Asia is turning out to be particularly vulnerable to climate
upheavals and disasters. We are seeing the increasingly vulnerable state of
North India, particularly in the Indo-Gangetic plains, where high levels of
pollution persist for months and uncharacteristic weather events have become
more frequent. Cloud bursts and heavy monsoon rains cause flash floods and
landslides in northern India. The heavy, nonstop rain for three days starting
with a cloud burst wrought havoc in the Kumaon region of Uttarakhand in 2021.
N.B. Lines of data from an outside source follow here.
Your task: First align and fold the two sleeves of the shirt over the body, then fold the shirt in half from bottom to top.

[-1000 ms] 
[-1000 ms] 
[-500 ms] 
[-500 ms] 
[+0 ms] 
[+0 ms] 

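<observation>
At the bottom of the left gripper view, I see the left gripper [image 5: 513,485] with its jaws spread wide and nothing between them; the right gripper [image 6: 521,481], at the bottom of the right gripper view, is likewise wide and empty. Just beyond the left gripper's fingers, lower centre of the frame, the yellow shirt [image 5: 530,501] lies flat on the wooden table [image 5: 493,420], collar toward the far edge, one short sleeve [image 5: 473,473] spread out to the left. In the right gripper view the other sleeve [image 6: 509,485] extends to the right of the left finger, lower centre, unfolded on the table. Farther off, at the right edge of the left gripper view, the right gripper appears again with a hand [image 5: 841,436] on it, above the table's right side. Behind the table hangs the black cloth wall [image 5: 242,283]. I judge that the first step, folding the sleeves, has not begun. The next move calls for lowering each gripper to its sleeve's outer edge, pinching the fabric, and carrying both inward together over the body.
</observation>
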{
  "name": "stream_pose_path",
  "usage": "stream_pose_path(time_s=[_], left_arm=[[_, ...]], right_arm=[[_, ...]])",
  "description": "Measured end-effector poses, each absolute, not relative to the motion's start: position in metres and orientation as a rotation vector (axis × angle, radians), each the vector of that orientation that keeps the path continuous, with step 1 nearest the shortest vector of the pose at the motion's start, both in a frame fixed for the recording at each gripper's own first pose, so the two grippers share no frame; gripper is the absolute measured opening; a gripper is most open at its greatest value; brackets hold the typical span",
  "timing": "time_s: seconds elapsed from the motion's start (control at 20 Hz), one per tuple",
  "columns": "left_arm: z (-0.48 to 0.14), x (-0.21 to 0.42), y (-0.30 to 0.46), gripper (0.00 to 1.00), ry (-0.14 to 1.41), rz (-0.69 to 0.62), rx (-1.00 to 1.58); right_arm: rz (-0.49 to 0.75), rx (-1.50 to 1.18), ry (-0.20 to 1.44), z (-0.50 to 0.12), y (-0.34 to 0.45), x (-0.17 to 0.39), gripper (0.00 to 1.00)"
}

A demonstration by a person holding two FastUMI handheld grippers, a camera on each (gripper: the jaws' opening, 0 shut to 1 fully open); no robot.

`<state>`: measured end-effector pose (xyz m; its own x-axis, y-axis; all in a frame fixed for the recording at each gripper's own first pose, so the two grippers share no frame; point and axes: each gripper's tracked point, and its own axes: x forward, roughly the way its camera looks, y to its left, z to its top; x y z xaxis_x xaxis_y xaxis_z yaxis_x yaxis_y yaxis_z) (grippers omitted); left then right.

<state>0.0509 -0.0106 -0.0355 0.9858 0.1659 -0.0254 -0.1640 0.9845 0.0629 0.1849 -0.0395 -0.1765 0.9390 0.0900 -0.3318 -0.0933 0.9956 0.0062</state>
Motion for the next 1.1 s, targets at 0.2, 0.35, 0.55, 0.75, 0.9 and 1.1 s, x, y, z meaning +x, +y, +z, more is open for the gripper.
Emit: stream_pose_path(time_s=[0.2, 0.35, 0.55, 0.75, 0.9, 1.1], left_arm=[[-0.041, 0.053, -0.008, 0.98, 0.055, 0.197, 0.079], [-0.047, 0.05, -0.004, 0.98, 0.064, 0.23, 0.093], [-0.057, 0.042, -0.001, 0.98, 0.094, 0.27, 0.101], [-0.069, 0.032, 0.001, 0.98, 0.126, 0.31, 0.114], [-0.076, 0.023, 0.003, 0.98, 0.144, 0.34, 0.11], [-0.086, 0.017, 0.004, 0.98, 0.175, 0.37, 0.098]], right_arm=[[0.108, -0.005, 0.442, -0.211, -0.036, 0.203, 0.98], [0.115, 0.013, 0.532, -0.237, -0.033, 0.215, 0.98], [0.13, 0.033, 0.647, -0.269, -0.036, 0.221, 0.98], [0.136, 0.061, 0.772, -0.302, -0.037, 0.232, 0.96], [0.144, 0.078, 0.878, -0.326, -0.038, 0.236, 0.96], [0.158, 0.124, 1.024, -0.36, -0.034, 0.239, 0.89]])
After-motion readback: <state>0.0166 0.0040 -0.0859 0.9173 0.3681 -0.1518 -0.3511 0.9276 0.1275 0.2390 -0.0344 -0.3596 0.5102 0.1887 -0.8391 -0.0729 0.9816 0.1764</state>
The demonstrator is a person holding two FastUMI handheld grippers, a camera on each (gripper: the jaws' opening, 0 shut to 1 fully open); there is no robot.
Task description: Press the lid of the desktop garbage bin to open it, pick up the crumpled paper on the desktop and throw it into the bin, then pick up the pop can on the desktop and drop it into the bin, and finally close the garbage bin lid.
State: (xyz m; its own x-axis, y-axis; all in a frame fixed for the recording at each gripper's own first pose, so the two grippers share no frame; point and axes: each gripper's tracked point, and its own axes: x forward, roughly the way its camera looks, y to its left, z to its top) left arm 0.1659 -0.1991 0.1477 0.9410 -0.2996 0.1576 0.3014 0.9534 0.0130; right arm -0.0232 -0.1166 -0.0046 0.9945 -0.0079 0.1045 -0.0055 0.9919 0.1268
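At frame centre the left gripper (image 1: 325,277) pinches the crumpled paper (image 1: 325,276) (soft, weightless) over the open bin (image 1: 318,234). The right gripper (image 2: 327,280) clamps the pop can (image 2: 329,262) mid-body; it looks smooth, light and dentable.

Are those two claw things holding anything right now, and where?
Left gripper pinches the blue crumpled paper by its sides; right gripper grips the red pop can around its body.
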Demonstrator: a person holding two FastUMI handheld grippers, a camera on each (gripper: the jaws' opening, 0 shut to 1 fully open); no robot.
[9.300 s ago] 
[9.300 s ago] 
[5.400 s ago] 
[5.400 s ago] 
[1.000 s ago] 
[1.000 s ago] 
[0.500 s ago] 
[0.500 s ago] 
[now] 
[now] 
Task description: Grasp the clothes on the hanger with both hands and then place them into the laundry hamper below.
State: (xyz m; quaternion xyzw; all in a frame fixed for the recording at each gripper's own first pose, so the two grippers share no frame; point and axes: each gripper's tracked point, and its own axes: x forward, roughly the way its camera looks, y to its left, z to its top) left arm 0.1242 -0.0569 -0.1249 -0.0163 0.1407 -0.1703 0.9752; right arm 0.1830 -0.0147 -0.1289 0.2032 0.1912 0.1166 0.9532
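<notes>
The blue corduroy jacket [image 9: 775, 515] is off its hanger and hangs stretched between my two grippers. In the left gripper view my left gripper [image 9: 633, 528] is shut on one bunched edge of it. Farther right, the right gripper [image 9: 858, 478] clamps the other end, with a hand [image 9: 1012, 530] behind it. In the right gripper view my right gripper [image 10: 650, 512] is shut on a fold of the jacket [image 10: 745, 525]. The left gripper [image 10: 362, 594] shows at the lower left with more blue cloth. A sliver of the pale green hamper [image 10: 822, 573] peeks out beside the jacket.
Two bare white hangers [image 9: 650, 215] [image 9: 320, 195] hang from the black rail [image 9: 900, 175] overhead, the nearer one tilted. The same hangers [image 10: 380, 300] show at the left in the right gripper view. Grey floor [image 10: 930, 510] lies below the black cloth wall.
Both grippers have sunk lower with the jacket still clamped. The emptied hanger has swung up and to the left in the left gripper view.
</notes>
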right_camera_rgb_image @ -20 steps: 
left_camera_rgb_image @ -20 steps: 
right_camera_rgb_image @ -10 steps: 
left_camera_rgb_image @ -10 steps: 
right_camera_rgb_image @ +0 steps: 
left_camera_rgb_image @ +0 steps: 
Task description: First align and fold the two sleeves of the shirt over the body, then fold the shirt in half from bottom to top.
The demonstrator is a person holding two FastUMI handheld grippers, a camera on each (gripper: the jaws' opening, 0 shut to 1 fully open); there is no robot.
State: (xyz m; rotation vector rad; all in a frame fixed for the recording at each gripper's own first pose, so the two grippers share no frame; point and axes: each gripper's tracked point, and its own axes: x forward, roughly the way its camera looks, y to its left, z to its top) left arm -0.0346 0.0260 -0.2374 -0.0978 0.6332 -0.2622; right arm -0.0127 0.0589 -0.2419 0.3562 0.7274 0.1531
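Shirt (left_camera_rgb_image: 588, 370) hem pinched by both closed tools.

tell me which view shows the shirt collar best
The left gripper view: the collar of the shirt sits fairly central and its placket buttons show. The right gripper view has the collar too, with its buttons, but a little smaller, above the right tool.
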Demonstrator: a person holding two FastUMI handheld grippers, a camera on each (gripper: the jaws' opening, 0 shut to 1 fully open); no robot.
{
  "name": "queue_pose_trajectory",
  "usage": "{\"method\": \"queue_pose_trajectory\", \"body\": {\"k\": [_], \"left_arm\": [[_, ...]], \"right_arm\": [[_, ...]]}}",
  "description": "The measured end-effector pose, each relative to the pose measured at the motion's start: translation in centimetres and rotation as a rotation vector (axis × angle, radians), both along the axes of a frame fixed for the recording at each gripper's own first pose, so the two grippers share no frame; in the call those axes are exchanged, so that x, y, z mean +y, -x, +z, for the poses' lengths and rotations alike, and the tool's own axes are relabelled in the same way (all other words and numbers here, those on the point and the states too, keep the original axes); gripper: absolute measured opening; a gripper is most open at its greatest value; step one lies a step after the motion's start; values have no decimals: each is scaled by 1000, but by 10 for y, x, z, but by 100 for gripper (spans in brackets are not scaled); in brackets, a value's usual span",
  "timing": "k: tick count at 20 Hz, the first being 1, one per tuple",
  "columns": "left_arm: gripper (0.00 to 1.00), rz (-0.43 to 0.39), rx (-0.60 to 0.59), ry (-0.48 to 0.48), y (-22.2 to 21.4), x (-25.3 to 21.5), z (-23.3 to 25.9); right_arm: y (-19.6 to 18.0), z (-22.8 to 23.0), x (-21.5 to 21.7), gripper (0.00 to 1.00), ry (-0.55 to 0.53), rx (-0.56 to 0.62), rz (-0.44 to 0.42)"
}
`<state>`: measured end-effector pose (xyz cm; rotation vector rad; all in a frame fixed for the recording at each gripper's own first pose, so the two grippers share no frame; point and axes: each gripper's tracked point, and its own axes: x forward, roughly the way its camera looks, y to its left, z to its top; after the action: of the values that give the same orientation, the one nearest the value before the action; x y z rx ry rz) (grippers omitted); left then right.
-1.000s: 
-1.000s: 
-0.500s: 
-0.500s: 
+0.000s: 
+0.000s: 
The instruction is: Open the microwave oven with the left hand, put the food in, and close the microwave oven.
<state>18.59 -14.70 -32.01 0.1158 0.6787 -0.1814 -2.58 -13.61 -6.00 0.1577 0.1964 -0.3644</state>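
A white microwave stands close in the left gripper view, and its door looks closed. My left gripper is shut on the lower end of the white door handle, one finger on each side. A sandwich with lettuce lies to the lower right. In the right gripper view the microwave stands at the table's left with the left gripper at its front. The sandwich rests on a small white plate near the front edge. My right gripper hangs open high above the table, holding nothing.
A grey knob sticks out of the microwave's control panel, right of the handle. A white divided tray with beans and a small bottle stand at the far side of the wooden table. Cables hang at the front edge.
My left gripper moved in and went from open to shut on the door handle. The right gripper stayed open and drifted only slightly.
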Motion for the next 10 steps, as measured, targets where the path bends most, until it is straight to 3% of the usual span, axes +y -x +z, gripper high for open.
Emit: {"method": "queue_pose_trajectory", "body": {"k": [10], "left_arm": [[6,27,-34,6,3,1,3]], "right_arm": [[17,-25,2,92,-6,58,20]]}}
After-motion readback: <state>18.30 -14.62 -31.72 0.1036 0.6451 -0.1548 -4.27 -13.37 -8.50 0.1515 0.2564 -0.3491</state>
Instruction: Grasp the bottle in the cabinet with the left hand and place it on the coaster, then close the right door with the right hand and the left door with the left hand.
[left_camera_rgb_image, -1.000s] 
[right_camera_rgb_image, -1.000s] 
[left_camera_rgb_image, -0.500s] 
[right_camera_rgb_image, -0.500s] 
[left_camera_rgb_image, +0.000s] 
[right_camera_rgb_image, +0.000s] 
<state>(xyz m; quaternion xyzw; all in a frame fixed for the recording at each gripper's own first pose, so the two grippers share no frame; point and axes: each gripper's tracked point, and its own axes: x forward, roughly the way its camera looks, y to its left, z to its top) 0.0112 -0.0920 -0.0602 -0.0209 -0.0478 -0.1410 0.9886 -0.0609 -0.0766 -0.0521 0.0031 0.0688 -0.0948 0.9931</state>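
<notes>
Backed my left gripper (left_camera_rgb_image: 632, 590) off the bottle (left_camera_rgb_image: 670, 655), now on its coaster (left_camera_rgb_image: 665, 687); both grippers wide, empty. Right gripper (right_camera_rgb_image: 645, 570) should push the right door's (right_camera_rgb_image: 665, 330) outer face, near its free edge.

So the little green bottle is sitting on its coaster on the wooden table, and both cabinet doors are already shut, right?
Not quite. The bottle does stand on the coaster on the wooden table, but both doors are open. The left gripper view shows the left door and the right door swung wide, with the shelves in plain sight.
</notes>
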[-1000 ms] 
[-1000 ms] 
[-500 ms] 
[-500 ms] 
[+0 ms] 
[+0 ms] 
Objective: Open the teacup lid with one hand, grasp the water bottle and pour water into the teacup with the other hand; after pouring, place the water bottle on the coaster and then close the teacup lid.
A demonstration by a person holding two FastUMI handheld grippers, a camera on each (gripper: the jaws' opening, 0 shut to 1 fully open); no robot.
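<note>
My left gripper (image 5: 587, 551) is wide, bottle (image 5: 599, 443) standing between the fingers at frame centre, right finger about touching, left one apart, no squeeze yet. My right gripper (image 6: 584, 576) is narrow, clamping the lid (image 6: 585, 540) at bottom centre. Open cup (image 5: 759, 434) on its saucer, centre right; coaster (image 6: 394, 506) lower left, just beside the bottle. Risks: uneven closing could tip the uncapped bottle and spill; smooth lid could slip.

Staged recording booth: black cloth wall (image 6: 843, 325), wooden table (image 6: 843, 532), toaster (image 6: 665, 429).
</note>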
If the devastating floods of Pakistan in 2022 and the frequent flooding in
Bangladesh and China are any indication, the Asian region has already slipped
into a highly atypical weather pattern.
The climate of the regions around the Hindukush and
Himalayan mountains is directly influenced by the snow-capped ranges which are
bearing the brunt of global warming. Glaciers here are melting at a quickened
pace. It is estimated that over half of the earth’s 215,000 glaciers will melt
by the end of the century, even if global warming is limited to 1.5 degrees
Celsius. Images captured by Nasa satellites reveal that the Himalayas have
already lost about one third of their permanent ice (permafrost) in just the
last 50 years. This has serious implications for the water availability in the
major rivers of North India.
When glaciers melt and retreat, glacial lakes are formed
collecting the melted water. These are fragile, highly unstable structures that
can rupture their banks easily, resulting in large volumes of water flowing
down in torrents, producing devastating floods. Such GLOFs (Glacial Lake
Outburst Floods) are becoming more frequent. A GLOF event is what caused the
2013 Kedarnath disaster, when at least 5000 people lost their lives.
A GLOF is also what
caused the flash floods in Sikkim in 2023 where along with a significant number
of lives lost, huge damage was caused to expensive infrastructure, including
Chungthang dam and hydroelectric power project. In a swiftly warming world,
there is a greater likelihood we will see more instances of catastrophic floods
caused when the unstable glacial lakes breach their insubstantial banks. As it
is, satellite data show that the last 30 years have seen a big surge in the
volume of glacial lakes.
All this tells us how precarious our hold now is on the
planet that has sustained human civilisations over millennia. Population growth
coupled with an economic growth model that is anchored in a rapacious appetite
for more and more has extracted more resources and emitted more pollutants that
the environment could handle. We have destroyed the equilibrium of nature. I
could end on a prescription of “What to Do” to make things good again, but the
solutions have been screamed from the rooftops at every COP meeting. Only,
nobody listened. I am afraid that they will not listen at COP 28 either.